Она с трудом перевела дыхание.
— Именно это и вывело меня из себя, но я не успела сказать тебе утром. Я целый день думала, что тебе скажу, так, чтобы тебя не обидеть. Целый день ломала голову, что приготовить на обед — вино, все — так, чтобы получилось все как следует, по-хорошему. А теперь можешь поискать свой обед в мусорном бачке, если хочешь. Он совершенно испорчен, потому что ты не предупредил меня, когда придешь. И ты говоришь, что это опять из-за твоего проклятого бродяги? Теперь ты услышал все, что я хотела тебе сказать, до единого словечка, все, что я думаю!
Иногда думаешь, что знаешь человека, сказал себе Макс, и вдруг оказывается, что перед тобой кто-то совершенно чужой и незнакомый, только имя прежнее, да лицо.
Она ждала ответа. И когда он не нашел, что сказать, она круто повернулась и выбежала на кухню, громко хлопнув дверью. Стук двери вывел его из оцепенения, он бросился за ней, схватил за плечи и рывком повернул к себе.
— Если уж разговор пошел начистоту, — рявкнул он, — я тоже имею право говорить все, что думаю. Так значит, весь сыр-бор из-за пропавшего обеда, а вовсе не из-за Джимми, и не из-за моего поведения, или что там еще ты используешь, как предлог? Так вот, тебе давно пора усвоить главное: сколько бродяге лет?
Она не ответила ни словом, ни жестом, стояла и молча смотрела на него.
— Неужели ты не понимаешь? — с горячностью продолжал Макс. — Или он, или кто-то другой знал, что нужно было делать при этом заболевании, чтобы остаться в живых. И сейчас он уже поправляется на нашей диете, исключающей все жиры. Знай мы раньше то, что знает о гетерохилии он, Джимми был бы жив сейчас.

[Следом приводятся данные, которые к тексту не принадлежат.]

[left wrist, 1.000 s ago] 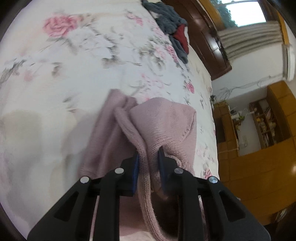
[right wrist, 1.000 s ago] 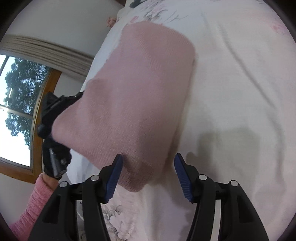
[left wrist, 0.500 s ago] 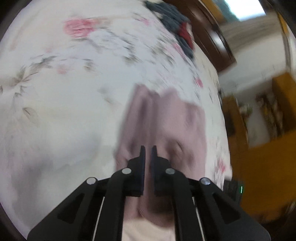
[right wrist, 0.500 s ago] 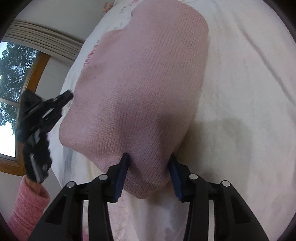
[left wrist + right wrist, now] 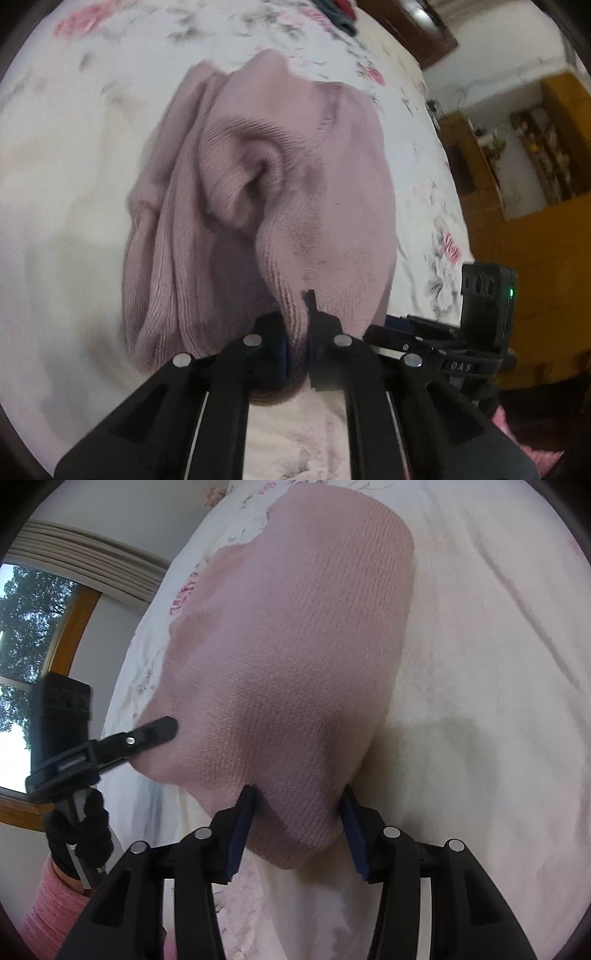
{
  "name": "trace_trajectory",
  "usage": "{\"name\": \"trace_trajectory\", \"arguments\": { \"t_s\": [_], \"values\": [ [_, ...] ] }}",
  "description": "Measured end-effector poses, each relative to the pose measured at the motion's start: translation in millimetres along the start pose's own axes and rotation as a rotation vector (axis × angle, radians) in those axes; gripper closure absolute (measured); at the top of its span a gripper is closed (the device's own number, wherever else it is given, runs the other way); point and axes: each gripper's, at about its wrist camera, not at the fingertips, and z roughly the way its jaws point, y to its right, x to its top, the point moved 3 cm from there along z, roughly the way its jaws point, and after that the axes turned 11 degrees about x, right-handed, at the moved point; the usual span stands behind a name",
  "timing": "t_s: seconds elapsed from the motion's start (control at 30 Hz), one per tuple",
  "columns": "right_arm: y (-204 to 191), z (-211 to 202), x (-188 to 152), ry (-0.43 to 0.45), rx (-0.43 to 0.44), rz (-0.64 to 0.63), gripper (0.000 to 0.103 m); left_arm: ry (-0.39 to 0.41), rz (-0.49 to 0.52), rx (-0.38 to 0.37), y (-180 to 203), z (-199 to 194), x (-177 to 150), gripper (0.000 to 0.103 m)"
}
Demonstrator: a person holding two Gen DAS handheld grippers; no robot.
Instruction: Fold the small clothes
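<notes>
Two grippers at the near edge of a pink knitted garment on a floral bedsheet.

My left gripper (image 5: 297, 332) is clamped on a ribbed edge of the pink knitted garment (image 5: 266, 177), its fingers pressed together with a fold of knit between them. My right gripper (image 5: 301, 830) stands apart, its blue pads (image 5: 242, 830) straddling the near corner of the garment without pinching it (the cloth fills the gap between them). The garment lies bunched on the floral bedsheet (image 5: 74, 122), raised at the left gripper's corner. From the right wrist view, the left gripper meets the garment's left edge, held by a gloved hand (image 5: 79, 834) in a pink sleeve (image 5: 48, 908).
</notes>
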Motion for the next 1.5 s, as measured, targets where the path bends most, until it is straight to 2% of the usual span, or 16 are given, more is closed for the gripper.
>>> {"name": "trace_trajectory", "arguments": {
  "t_s": [0.1,0.17,0.3,0.37,0.47,0.6,0.7,0.8,0.9,0.93,0.97,1.07,1.13,1.23,1.3,1.5],
  "values": [
    [-4.0,-4.7,0.1,0.012,0.022,0.002,0.053,0.054,-0.087,-0.055,-18.5,-24.8,6.6,0.098],
    [-8.5,-7.9,0.7,0.019,0.056,0.005,0.053,0.102,-0.101,-0.071,-26.9,-48.0,12.1,0.098],
    [-22.2,-8.2,3.9,0.022,0.1,-0.01,0.052,0.171,-0.038,-0.012,-34.4,-82.2,14.5,0.098],
    [-25.7,-2.6,5.5,0.018,0.091,-0.021,0.053,0.147,-0.021,0.035,-43.1,-76.8,12.0,0.098],
    [-21.3,12.9,4.6,-0.014,0.026,-0.022,0.062,0.08,0.004,0.113,-55.0,-45.1,2.2,0.098],
    [-8.7,25.4,-1.0,-0.037,-0.072,-0.029,0.065,0.069,0.037,0.148,-60.2,-11.9,-7.4,0.097],
    [-3.9,27.4,0.5,-0.042,-0.068,-0.007,0.065,0.072,0.023,0.124,-59.5,-6.2,-6.5,0.097],
    [-10.3,28.2,6.5,-0.048,-0.067,-0.012,0.064,0.063,0.045,0.13,-54.5,-14.1,-6.8,0.091],
    [-17.8,16.9,4.9,-0.033,-0.046,-0.028,0.058,0.065,0.056,0.121,-50.1,-33.0,-9.7,0.082],
    [-18.9,10.9,5.2,-0.017,-0.017,-0.027,0.052,0.077,0.055,0.121,-49.8,-42.5,-7.2,0.075],
    [-22.3,9.3,7.7,-0.003,0.004,-0.025,0.051,0.093,0.052,0.123,-49.8,-48.6,-5.0,0.07],
    [-22.2,3.1,11.6,0.014,0.032,-0.014,0.051,0.147,0.033,0.111,-48.8,-67.1,12.4,0.068],
    [-20.8,3.8,14.9,0.016,0.022,-0.013,0.051,0.174,0.023,0.135,-44.9,-69.6,28.2,0.067],
    [-17.9,7.3,16.1,0.013,0.027,-0.002,0.051,0.186,0.019,0.127,-31.0,-58.5,59.3,0.063],
    [-18.2,12.2,15.6,0.007,0.026,-0.007,0.051,0.198,0.016,0.159,-21.4,-44.9,82.5,0.063],
    [-16.7,23.7,14.4,-0.009,0.026,-0.015,0.05,0.143,0.024,0.211,-10.2,-8.9,114.8,0.058]
  ]
}}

Неужели это ничего не значит для тебя?
— Нет, — сказала она ровным, чужим, жестоким голосом. — Он ведь не Джимми, правда?
Эта сцена не давала Максу покоя и на следующий день — с мучительной, жуткой отчетливостью стояла у него перед глазами. В конце концов ему удалось успокоить Диану, он предложил ей оставить назавтра все домашние дела, съездить на Уэст-Энд, походить по магазинам, купить что-нибудь, все, что угодно, лишь бы отвлечься, и она устало согласилась. Но когда утром высадила его у клиники, а сама поехала в город, за ее словами и жестами, такими знакомыми, все еще проступали черты того чужого, совершенно незнакомого человека.